Establishing a Model of T Cell Mediated Autoimmunity in Zebrafish

Nikolaus S. Trede, M.D., Ph.D.

University of Utah, Salt Lake City, UT

Grant Program:

David Mahoney Neuroimaging Program

Funded in:

December 2005, for 3 years

Funding Amount:


Lay Summary

Studying Errant (Autoimmune) T Cells in Zebrafish May Yield Clues to Human Autoimmune Disease

The researchers will apply a new molecular imaging technique to see if it can help advance efforts to detect, treat, and identify the genetic bases for an autoimmune disease in zebrafish that is similar to autoimmunity in humans.

Autoimmune diseases occur when errant immune T cells, which mistake the body’s own tissues as foreign and attack them, are not eliminated by regulatory immune cells during development or when the errant T cells first enter the blood stream.  Our understanding of autoimmunity may be enhanced significantly by studies of autoimmune diseases in zebrafish.  The zebrafish is small, its skin is transparent and permits visualization of internal organs (targets of autoimmunity), disease-causing genetic mutations are easy to induce, and human autoimmune disease models already have been established.  The investigators, therefore, will create a zebrafish model of a deadly autoimmune disease called IPEX.  In humans and mice, IPEX occurs when a factor called FoxP3 is inactivated and therefore fails to identify and kill off errant T cells.
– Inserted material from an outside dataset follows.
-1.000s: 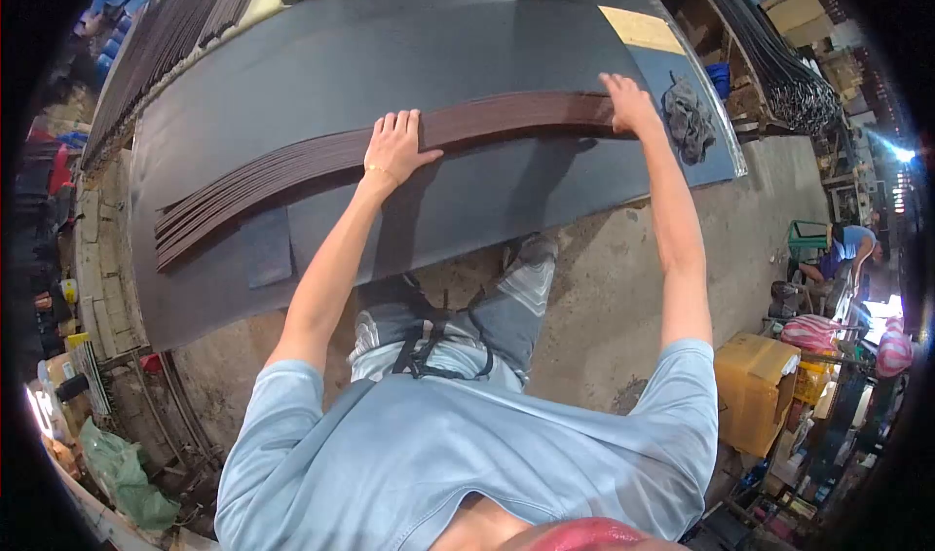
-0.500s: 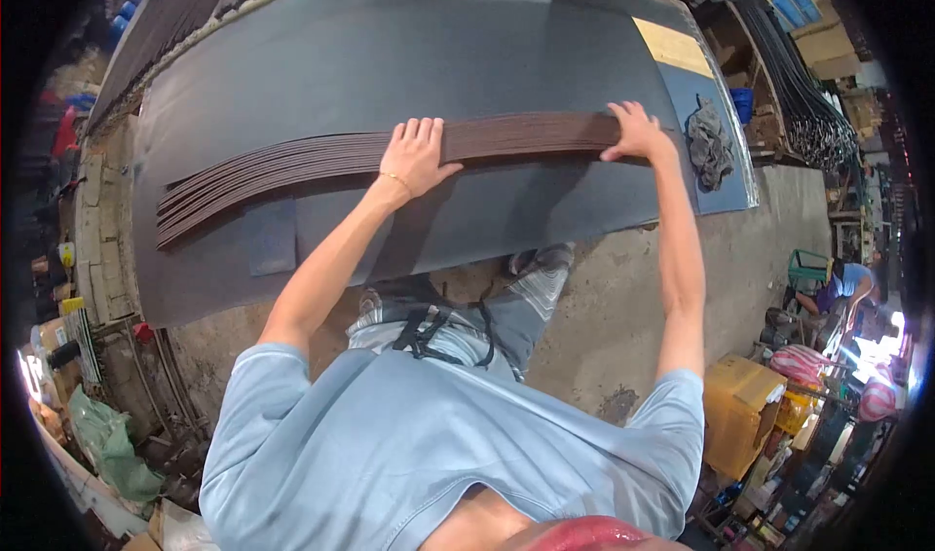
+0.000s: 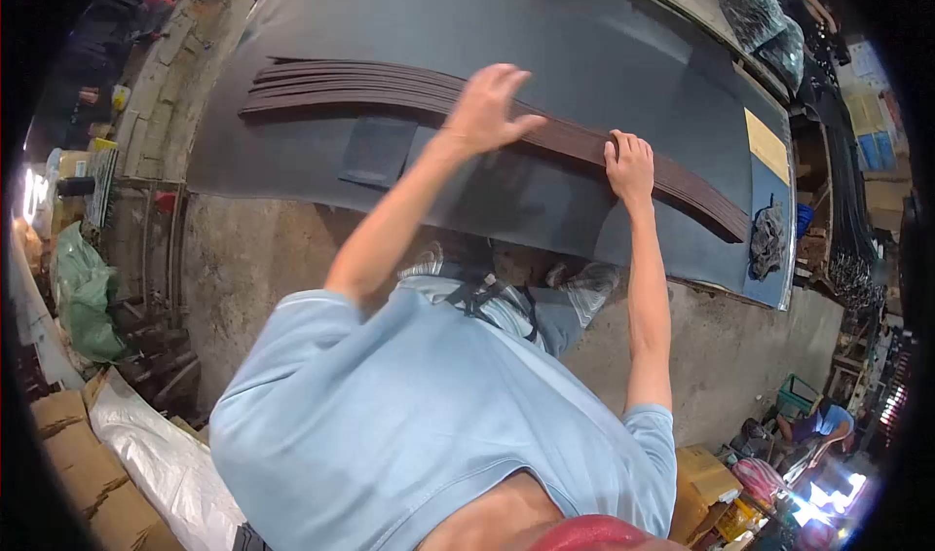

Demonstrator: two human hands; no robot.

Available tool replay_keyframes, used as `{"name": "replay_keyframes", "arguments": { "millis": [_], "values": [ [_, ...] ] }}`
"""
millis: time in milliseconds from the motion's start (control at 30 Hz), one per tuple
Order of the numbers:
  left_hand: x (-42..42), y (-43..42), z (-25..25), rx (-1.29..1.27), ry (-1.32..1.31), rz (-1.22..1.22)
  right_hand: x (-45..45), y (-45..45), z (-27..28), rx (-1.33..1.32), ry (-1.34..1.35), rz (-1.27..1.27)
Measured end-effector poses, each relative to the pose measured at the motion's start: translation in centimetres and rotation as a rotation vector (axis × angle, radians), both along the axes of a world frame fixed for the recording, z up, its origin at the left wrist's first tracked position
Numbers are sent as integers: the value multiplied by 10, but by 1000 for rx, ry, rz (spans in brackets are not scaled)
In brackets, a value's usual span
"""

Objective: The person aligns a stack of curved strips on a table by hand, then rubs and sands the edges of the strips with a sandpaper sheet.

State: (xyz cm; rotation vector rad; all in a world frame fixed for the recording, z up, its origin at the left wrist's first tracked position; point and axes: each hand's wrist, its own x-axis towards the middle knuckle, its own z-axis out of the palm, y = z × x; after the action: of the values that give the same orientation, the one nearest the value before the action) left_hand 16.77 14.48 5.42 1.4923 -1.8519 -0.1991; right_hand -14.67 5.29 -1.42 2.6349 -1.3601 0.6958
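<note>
- Nearest, the person's light-blue shirt (image 3: 429,405) fills the lower middle; white plastic sheeting (image 3: 166,444) lies at lower left, a cardboard box (image 3: 696,483) at lower right.
- On the counter (image 3: 545,25), a dark flat piece (image 3: 378,152) lies by the near edge, just below the left part of the strips.
- The stack of brown strips (image 3: 568,142) runs lengthwise across the counter, bowed, its left end fanned.
- The left hand (image 3: 490,111) is spread, not grasping, over the stack's middle and hides part of it; contact cannot be told.
- The right hand (image 3: 631,169) touches the stack, fingers bent over it; whether it grips, I cannot tell.
- A crumpled grey cloth (image 3: 767,244) sits just beyond the stack's right end, near a tan sheet (image 3: 767,145).
- Past the counter's right end hang black strands (image 3: 847,171); a plastic-wrapped bundle (image 3: 755,16) sits by its far edge.
</note>
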Motion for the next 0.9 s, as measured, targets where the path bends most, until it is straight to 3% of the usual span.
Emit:
{"name": "replay_keyframes", "arguments": {
  "millis": [33,167,267,367,533,567,633,700,733,767,800,900],
  "values": [
    [31,23,2,83,29,25,-2,2,1,5,9,8],
    [131,143,-14,345,-334,1,7,5,11,106,61,-92],
    [173,192,-36,430,-324,66,7,2,12,124,65,-125],
    [181,193,-50,342,-196,61,15,1,27,190,88,-176],
    [132,188,26,44,-140,177,23,2,35,137,25,-195],
    [119,186,47,36,-137,159,29,12,53,207,-147,-29],
    [87,180,77,75,206,234,50,53,101,452,-425,204],
    [49,161,84,79,557,137,65,88,95,868,-750,496],
    [29,150,82,125,608,129,71,100,80,1123,-931,657],
    [11,137,77,166,659,122,72,120,80,1304,-1067,645],
    [-9,123,71,199,689,79,62,127,31,1413,-1226,604],
    [-53,83,47,397,755,-128,53,163,46,1102,-1653,153]
  ]
}}
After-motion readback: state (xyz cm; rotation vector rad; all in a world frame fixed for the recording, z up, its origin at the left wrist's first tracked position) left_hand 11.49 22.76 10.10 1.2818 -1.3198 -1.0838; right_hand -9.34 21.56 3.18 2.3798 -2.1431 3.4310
After inactivating the FoxP3 factor in zebrafish, the researchers will create a strain of these zebrafish in which all of their immune T cells will fluoresce green when examined under a fluorescent microscope.  Then, the investigators will image the T cells in the zebrafish to see how they attack organs.  The researchers will use an imaging technique they have developed, called “multi-spectral imaging” (MSI).  This technique eliminates the problem of “auto-fluorescence,” in which animal tissues often obscure detection of the fluorescent signals.  Using MSI, the investigators will visualize the activities of the errant T cells, and then verify that the T cells have infiltrated and destroyed organ tissue by sacrificing the zebrafish and examining their tissue under the microscope.  Finally, the investigators will try to identify potential therapies that suppress the T cells without producing major side effects.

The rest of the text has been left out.